PROBLEM DETAILS:
Do not include the pictures; repeat the rest of the data exactly.

INPUT DATA:
-------
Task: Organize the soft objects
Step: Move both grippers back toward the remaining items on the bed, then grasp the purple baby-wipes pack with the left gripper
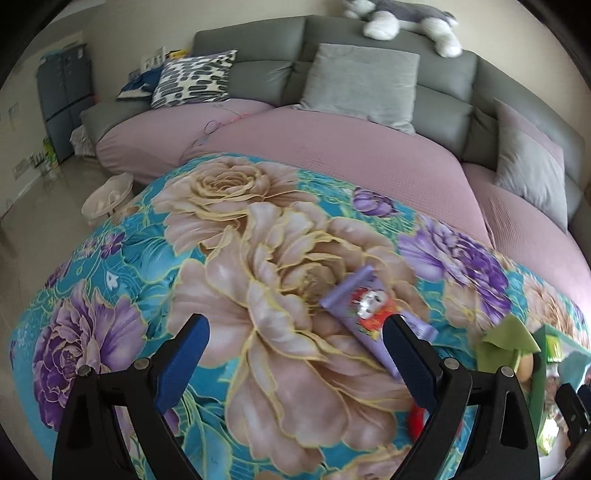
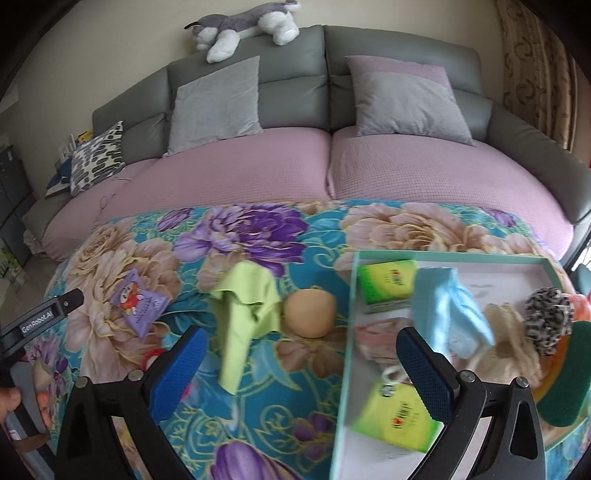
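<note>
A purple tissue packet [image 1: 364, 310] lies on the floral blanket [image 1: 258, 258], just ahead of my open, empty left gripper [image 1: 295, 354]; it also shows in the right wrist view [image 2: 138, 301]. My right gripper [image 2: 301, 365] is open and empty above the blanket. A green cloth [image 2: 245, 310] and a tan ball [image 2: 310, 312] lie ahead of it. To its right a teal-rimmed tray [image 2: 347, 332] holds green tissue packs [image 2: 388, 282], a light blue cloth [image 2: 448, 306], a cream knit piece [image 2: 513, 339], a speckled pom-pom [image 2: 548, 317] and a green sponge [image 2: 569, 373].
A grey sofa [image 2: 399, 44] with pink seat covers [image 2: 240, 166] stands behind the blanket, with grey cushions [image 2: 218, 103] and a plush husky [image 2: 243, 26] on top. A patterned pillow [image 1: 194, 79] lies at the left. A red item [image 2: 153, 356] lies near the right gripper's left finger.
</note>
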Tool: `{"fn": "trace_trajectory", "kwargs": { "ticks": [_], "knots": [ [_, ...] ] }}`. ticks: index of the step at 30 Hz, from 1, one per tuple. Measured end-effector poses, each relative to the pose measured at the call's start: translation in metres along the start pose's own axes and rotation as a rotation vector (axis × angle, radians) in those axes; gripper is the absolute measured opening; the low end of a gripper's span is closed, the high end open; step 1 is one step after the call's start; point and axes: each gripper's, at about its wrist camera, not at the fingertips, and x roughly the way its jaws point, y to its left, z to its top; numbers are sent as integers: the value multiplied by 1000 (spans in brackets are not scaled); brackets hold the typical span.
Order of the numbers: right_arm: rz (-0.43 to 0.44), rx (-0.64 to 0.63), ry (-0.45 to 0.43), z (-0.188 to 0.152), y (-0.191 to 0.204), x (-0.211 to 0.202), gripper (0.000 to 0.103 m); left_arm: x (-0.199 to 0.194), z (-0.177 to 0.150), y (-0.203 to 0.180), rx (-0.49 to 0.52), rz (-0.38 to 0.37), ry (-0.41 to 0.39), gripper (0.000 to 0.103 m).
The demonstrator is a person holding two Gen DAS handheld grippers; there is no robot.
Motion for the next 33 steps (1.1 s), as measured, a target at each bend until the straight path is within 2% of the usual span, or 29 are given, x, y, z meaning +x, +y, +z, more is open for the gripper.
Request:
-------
RESPONSE:
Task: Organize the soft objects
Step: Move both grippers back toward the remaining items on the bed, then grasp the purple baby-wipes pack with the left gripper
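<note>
A purple tissue packet [image 1: 364, 310] lies on the floral blanket [image 1: 258, 258], just ahead of my open, empty left gripper [image 1: 295, 354]; it also shows in the right wrist view [image 2: 138, 301]. My right gripper [image 2: 301, 365] is open and empty above the blanket. A green cloth [image 2: 245, 310] and a tan ball [image 2: 310, 312] lie ahead of it. To its right a teal-rimmed tray [image 2: 347, 332] holds green tissue packs [image 2: 388, 282], a light blue cloth [image 2: 448, 306], a cream knit piece [image 2: 513, 339], a speckled pom-pom [image 2: 548, 317] and a green sponge [image 2: 569, 373].
A grey sofa [image 2: 399, 44] with pink seat covers [image 2: 240, 166] stands behind the blanket, with grey cushions [image 2: 218, 103] and a plush husky [image 2: 243, 26] on top. A patterned pillow [image 1: 194, 79] lies at the left. A red item [image 2: 153, 356] lies near the right gripper's left finger.
</note>
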Tool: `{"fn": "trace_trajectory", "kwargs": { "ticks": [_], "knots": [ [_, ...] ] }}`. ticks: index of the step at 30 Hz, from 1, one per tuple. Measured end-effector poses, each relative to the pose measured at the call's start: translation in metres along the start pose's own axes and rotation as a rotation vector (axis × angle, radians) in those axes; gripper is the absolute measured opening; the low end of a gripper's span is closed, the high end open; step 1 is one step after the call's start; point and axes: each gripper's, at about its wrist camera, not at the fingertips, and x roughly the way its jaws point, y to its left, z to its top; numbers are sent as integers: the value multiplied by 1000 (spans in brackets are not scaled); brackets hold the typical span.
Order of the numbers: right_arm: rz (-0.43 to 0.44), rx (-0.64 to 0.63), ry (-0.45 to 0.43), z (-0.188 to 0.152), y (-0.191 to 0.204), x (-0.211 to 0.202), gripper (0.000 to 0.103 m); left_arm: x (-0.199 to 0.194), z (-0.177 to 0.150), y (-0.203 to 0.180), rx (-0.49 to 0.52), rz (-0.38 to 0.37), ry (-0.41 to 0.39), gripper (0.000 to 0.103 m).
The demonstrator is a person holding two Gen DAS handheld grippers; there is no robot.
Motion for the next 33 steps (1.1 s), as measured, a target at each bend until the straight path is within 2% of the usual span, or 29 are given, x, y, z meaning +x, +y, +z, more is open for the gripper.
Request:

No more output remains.